▶ **ASSIGNMENT**
Compute how many lines in the entries below contain "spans", and output nothing but the number.

Stored items from a collection
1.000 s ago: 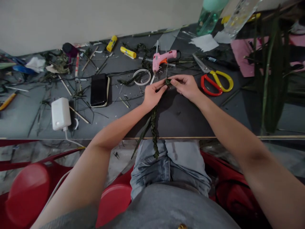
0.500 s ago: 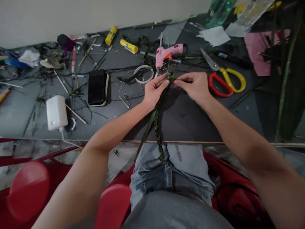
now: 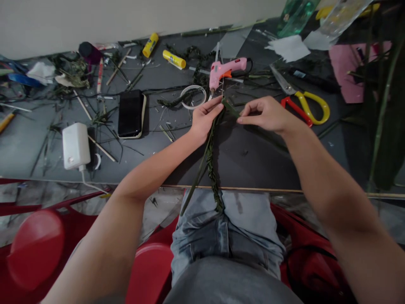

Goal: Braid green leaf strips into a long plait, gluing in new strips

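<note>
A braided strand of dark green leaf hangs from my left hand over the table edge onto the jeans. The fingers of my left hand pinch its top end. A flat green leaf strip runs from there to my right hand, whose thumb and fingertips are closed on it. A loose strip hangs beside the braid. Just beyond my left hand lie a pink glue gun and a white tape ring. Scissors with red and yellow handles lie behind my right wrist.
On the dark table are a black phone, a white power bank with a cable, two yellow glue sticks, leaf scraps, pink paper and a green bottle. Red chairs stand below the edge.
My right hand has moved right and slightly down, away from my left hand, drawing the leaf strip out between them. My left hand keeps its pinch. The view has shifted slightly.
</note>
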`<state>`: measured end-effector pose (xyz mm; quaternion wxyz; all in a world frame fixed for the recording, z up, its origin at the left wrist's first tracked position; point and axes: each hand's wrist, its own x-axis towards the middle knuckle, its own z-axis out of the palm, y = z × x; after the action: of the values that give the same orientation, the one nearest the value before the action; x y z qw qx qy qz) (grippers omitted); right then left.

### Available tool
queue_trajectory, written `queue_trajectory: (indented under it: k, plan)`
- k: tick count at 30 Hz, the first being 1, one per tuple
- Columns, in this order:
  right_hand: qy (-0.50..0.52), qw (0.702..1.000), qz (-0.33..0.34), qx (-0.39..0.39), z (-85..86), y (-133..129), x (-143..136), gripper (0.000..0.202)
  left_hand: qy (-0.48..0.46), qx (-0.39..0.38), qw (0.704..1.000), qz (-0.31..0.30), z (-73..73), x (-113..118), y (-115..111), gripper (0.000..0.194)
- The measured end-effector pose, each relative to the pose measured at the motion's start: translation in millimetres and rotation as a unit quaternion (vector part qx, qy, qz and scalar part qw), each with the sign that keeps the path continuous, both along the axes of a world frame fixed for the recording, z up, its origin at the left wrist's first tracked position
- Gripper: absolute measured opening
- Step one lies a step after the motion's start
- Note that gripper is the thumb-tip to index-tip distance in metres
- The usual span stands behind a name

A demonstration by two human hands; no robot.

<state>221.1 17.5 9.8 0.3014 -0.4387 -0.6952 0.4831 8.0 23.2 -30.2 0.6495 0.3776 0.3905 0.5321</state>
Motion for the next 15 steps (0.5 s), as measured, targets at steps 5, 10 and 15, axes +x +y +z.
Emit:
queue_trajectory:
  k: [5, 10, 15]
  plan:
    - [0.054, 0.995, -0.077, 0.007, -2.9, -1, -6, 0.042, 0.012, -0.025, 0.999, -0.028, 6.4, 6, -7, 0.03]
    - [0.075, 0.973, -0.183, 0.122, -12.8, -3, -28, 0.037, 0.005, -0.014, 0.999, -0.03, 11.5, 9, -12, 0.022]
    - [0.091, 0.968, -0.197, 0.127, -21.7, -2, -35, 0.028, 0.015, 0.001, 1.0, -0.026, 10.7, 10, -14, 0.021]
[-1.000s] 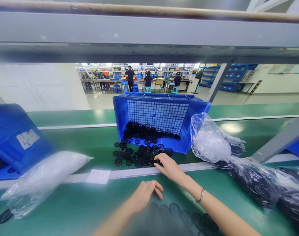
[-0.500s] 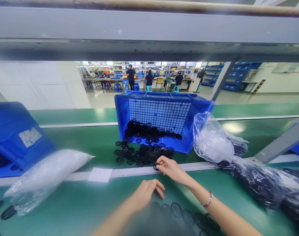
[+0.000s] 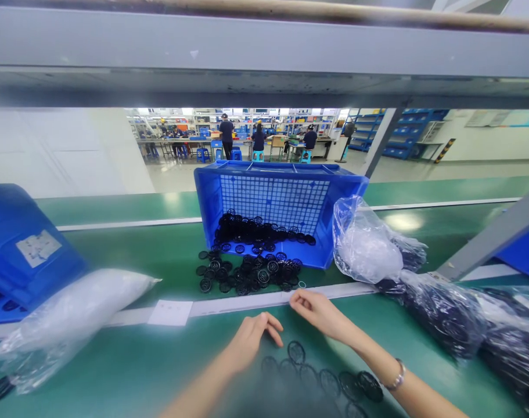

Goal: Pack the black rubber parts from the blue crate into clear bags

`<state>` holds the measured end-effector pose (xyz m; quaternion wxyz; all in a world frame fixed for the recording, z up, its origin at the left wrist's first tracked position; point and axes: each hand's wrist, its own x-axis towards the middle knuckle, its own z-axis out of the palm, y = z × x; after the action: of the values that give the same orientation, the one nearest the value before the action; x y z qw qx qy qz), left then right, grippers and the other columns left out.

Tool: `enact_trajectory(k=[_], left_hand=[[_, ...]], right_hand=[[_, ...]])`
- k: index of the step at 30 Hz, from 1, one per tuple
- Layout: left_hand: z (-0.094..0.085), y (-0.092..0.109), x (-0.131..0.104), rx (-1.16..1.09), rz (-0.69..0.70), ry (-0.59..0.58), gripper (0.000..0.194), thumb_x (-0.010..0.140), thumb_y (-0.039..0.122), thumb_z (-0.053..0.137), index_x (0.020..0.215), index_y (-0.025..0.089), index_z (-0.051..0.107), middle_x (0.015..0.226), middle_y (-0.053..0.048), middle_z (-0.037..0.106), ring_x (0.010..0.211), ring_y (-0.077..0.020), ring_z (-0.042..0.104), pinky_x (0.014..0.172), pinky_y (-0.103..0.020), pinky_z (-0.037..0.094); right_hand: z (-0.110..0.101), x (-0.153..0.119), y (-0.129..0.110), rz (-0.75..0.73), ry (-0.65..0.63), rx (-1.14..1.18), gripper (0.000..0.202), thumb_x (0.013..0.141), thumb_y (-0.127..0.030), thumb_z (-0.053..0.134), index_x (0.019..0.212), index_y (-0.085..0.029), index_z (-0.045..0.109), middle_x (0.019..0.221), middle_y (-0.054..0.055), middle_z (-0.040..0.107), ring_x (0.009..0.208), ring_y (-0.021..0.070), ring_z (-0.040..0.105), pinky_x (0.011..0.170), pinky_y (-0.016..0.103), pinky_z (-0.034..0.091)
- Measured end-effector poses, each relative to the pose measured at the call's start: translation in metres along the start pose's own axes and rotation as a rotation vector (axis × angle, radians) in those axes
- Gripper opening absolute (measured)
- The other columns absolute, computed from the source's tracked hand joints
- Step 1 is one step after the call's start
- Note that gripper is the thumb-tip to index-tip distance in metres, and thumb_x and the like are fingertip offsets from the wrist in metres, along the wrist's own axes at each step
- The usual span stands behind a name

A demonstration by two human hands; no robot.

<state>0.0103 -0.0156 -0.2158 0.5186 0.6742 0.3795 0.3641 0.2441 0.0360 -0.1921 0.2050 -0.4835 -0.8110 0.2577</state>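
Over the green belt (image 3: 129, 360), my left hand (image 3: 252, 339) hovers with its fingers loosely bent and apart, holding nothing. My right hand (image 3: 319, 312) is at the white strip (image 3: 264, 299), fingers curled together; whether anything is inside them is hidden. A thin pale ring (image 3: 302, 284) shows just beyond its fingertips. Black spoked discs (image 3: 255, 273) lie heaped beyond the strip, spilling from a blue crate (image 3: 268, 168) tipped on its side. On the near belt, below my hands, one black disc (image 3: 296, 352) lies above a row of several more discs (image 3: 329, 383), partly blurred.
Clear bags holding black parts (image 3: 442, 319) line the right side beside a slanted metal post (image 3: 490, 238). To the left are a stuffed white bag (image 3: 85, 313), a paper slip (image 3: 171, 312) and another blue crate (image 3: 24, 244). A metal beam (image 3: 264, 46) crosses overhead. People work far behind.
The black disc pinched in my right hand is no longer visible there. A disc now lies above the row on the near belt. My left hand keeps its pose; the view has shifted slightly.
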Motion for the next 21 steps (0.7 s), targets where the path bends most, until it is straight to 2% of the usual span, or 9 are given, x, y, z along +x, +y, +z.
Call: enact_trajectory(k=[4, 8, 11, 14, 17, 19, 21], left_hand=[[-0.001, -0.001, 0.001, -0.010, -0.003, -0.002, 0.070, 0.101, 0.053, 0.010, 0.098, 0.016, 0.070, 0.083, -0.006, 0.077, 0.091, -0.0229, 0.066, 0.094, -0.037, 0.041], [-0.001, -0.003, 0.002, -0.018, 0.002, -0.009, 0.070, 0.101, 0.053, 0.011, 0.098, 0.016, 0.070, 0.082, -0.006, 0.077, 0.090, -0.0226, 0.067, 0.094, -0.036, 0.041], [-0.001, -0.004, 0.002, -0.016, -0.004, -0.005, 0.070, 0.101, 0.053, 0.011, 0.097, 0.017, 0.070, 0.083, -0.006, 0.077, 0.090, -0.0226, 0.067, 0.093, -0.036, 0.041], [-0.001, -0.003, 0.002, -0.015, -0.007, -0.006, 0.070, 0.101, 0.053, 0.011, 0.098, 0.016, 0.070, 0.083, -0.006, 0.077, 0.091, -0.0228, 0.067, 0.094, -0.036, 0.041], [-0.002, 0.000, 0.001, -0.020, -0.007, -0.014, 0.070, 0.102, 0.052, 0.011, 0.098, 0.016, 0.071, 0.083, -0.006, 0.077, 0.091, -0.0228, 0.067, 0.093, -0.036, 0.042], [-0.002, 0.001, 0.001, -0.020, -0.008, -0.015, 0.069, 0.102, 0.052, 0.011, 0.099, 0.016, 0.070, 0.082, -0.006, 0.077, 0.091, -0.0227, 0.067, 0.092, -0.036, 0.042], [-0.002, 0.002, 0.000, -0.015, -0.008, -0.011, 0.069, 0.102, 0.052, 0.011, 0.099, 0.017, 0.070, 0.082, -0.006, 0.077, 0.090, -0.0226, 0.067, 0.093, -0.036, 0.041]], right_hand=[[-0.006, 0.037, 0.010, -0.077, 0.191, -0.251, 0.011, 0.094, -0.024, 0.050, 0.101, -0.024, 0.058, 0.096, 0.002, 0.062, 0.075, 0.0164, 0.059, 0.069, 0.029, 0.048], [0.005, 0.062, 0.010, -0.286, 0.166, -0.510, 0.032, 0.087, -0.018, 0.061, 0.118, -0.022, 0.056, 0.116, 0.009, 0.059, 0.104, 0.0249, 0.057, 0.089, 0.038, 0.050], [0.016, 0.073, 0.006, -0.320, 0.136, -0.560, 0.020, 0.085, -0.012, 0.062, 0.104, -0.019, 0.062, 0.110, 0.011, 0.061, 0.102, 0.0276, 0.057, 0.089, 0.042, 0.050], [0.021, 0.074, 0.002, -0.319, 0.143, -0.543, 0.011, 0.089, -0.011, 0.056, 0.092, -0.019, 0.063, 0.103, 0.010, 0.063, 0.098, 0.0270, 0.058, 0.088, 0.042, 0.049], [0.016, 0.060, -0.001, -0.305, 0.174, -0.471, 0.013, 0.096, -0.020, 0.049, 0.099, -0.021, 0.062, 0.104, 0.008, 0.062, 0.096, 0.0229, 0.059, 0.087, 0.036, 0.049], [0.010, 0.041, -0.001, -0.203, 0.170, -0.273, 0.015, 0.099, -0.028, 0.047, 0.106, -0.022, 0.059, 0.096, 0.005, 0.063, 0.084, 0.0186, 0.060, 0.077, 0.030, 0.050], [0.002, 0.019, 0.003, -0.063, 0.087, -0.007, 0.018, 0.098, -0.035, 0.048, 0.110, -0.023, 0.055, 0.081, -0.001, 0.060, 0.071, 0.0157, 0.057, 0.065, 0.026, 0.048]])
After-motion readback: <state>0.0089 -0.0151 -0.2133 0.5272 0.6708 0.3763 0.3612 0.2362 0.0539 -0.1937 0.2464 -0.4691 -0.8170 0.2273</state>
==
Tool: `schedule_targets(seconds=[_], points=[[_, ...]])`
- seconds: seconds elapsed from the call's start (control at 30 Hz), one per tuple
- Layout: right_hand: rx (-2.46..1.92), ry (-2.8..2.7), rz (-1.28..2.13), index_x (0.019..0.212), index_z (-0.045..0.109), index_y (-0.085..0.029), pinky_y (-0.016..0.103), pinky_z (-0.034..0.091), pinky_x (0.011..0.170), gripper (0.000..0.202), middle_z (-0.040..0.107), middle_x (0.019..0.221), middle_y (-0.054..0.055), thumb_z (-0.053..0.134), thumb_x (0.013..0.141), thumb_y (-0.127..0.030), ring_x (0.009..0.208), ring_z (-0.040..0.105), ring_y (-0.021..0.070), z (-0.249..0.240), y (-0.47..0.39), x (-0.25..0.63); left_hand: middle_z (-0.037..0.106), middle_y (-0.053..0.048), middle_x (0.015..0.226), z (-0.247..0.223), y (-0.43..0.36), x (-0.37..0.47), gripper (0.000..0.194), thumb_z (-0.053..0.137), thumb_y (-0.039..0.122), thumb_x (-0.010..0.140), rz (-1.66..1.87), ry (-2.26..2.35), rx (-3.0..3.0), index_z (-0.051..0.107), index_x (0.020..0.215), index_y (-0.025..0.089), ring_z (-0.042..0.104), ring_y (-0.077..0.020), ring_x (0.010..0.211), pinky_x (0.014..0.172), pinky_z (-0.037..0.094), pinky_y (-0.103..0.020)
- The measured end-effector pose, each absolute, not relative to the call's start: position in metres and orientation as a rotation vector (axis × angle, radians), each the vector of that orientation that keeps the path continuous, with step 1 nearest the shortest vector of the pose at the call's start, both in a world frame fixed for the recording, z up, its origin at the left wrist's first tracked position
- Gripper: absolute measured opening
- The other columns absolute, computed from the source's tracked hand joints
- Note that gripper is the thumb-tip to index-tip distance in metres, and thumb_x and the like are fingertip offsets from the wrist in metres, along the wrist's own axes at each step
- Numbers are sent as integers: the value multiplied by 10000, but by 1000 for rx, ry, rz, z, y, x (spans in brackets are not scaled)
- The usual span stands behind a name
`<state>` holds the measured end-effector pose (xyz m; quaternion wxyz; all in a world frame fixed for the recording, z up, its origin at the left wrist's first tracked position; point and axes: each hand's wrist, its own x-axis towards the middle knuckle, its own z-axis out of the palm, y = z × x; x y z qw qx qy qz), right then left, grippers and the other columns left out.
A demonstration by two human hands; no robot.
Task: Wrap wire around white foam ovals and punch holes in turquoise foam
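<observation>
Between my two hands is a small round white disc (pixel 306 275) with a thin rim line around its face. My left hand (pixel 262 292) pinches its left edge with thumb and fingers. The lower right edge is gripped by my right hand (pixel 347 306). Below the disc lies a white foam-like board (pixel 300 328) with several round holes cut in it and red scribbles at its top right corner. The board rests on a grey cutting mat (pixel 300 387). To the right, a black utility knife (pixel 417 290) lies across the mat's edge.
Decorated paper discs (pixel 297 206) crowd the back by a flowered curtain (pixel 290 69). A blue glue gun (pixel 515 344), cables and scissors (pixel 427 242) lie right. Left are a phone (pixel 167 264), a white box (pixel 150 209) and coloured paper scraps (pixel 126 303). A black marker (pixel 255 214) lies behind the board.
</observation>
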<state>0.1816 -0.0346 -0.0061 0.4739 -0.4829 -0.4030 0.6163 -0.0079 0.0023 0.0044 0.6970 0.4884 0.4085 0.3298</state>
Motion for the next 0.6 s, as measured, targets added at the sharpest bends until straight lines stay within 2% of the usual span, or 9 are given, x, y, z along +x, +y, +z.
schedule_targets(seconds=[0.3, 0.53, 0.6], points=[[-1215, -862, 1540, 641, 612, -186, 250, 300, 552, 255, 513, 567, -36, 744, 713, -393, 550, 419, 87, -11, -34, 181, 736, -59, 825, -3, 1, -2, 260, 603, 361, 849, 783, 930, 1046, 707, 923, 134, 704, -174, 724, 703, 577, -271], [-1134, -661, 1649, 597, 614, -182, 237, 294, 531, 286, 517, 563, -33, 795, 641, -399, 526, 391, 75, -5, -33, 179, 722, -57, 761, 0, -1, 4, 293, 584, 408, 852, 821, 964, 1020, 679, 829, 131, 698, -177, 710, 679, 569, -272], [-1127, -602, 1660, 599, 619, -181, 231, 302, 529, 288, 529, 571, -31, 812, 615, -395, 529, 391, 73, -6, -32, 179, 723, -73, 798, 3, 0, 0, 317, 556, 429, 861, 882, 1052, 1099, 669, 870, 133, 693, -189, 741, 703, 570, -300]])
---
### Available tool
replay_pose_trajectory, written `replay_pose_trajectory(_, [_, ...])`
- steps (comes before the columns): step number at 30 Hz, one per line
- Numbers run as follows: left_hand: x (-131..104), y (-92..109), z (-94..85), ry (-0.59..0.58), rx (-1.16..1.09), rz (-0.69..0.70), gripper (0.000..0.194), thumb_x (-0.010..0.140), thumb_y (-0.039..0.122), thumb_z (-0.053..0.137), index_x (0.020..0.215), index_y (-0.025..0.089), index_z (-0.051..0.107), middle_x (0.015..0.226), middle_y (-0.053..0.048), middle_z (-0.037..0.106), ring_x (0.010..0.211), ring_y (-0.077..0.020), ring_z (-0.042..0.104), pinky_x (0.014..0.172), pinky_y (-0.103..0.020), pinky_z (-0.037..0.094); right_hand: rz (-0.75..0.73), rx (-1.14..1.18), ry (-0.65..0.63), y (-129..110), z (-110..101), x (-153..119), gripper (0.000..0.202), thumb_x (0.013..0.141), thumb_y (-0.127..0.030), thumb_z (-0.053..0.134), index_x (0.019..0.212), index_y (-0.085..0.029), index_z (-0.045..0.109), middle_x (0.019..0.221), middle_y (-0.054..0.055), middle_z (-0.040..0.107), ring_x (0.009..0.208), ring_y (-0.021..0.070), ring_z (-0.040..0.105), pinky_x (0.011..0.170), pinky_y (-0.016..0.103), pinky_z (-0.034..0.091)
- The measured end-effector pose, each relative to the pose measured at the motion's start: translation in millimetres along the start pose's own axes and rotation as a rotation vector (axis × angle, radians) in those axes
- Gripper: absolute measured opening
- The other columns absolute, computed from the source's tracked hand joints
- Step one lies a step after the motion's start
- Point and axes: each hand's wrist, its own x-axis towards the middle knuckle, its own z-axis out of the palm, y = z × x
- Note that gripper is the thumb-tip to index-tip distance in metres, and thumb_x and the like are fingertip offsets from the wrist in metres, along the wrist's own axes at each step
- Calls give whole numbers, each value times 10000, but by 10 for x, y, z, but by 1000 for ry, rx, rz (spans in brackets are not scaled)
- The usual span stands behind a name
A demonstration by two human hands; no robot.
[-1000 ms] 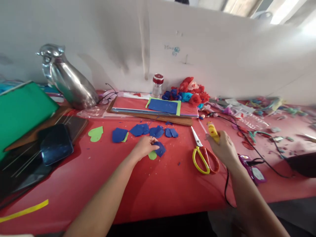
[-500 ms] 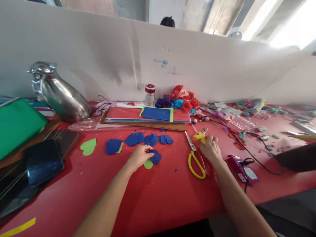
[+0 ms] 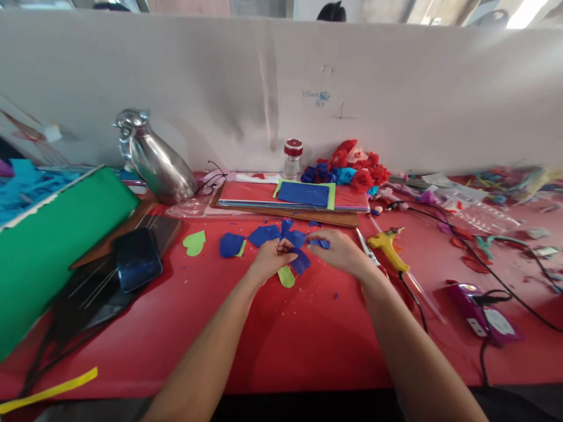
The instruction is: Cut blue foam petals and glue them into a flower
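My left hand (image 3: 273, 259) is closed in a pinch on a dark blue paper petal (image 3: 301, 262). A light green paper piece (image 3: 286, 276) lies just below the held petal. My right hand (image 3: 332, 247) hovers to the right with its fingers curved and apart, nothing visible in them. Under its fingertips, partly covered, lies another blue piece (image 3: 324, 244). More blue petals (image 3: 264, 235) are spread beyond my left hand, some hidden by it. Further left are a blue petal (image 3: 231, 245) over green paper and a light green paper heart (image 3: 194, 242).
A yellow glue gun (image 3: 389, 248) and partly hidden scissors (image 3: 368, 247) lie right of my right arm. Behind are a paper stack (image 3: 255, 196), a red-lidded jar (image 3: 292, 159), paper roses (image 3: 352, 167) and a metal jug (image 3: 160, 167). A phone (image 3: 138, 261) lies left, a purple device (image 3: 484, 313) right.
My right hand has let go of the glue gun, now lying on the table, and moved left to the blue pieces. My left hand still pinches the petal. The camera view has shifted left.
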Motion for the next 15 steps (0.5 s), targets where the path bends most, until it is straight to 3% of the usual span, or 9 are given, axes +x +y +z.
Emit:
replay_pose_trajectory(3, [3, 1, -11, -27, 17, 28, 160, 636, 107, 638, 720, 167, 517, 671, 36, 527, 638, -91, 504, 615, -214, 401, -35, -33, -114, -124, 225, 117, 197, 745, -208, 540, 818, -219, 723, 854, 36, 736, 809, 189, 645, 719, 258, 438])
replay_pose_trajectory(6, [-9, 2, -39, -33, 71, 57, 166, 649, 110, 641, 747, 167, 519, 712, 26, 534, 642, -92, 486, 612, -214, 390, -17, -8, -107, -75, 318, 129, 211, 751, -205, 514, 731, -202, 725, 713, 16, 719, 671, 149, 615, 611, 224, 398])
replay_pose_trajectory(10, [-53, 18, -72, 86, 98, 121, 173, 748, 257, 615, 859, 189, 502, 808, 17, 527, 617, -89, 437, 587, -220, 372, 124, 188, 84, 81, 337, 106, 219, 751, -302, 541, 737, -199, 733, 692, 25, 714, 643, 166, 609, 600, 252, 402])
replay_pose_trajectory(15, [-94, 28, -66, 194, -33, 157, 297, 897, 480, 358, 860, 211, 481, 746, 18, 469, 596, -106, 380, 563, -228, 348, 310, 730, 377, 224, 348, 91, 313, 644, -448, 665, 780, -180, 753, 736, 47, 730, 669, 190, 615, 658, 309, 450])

▶ **EXPECTED ANSWER**
2